# EXERCISE AIM
Copy out the complete listing, word for word.

# SUPPLIED INFORMATION
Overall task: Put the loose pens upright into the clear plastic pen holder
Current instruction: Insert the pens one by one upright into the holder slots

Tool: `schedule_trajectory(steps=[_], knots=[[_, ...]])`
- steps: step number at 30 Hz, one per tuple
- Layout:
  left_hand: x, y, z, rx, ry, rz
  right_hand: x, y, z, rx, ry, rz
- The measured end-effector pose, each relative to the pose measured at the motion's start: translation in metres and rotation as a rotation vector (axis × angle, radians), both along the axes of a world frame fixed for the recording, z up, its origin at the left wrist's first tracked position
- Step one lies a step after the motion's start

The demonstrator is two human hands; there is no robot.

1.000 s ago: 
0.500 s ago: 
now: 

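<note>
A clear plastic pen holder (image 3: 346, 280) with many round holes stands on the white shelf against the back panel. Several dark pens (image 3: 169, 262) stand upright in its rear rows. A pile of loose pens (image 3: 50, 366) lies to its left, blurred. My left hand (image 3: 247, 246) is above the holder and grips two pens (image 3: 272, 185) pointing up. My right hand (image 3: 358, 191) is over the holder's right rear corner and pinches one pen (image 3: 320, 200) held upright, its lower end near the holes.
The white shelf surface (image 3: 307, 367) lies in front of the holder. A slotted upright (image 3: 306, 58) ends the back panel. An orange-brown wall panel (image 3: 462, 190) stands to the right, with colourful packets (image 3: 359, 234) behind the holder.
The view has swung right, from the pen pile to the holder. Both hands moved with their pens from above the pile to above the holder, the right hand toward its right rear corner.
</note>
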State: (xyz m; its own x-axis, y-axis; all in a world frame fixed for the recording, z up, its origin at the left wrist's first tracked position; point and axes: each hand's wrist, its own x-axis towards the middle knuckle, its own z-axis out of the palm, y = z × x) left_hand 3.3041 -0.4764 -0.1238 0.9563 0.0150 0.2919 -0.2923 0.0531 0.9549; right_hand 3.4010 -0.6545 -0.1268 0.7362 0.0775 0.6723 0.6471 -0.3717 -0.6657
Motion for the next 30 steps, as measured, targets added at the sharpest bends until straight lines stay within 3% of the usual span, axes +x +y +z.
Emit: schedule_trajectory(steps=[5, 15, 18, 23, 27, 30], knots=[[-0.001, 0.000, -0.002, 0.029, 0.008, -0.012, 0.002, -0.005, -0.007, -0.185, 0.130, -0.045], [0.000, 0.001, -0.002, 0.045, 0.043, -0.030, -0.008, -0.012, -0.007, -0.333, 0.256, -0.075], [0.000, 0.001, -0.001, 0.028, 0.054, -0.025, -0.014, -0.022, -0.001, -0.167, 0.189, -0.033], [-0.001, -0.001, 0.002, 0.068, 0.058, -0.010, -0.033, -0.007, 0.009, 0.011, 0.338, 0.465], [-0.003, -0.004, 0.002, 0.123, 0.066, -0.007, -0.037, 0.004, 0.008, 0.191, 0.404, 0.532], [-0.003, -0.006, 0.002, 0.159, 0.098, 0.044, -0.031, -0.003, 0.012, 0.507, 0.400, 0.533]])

# RESPONSE FOR THIS EXERCISE
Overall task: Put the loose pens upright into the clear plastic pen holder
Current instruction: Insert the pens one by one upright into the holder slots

Tool: `schedule_trajectory(steps=[_], knots=[[_, ...]])`
- steps: step number at 30 Hz, one per tuple
- Layout:
  left_hand: x, y, z, rx, ry, rz
  right_hand: x, y, z, rx, ry, rz
- The measured end-effector pose, each relative to the pose measured at the motion's start: translation in metres and rotation as a rotation vector (axis × angle, radians), both along the axes of a world frame fixed for the recording, z up, its origin at the left wrist's first tracked position
- Step one lies a step after the motion's start

The demonstrator is two human hands; there is no robot.

1.000 s ago: 
0.500 s ago: 
now: 

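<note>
A clear plastic pen holder (image 3: 346, 280) with many round holes stands on the white shelf against the back panel. Several dark pens (image 3: 169, 262) stand upright in its rear rows. A pile of loose pens (image 3: 50, 366) lies to its left, blurred. My left hand (image 3: 247, 246) is above the holder and grips two pens (image 3: 272, 185) pointing up. My right hand (image 3: 358, 191) is over the holder's right rear corner and pinches one pen (image 3: 320, 200) held upright, its lower end near the holes.
The white shelf surface (image 3: 307, 367) lies in front of the holder. A slotted upright (image 3: 306, 58) ends the back panel. An orange-brown wall panel (image 3: 462, 190) stands to the right, with colourful packets (image 3: 359, 234) behind the holder.
The view has swung right, from the pen pile to the holder. Both hands moved with their pens from above the pile to above the holder, the right hand toward its right rear corner.
</note>
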State: (xyz m; its own x-axis, y-axis; all in a world frame fixed for the recording, z up, its origin at the left wrist's first tracked position; point and axes: each hand's wrist, its own x-axis towards the middle knuckle, its own z-axis out of the palm, y = z × x) left_hand 3.3041 -0.4764 -0.1238 0.9563 0.0150 0.2919 -0.2923 0.0531 0.9549; right_hand 3.4010 -0.6545 -0.1268 0.7362 0.0775 0.6723 0.6471 -0.3717 -0.6657
Motion for the next 30 steps, as measured, targets added at the sharpest bends until straight lines stay within 3% of the usual span, axes +x +y +z.
Emit: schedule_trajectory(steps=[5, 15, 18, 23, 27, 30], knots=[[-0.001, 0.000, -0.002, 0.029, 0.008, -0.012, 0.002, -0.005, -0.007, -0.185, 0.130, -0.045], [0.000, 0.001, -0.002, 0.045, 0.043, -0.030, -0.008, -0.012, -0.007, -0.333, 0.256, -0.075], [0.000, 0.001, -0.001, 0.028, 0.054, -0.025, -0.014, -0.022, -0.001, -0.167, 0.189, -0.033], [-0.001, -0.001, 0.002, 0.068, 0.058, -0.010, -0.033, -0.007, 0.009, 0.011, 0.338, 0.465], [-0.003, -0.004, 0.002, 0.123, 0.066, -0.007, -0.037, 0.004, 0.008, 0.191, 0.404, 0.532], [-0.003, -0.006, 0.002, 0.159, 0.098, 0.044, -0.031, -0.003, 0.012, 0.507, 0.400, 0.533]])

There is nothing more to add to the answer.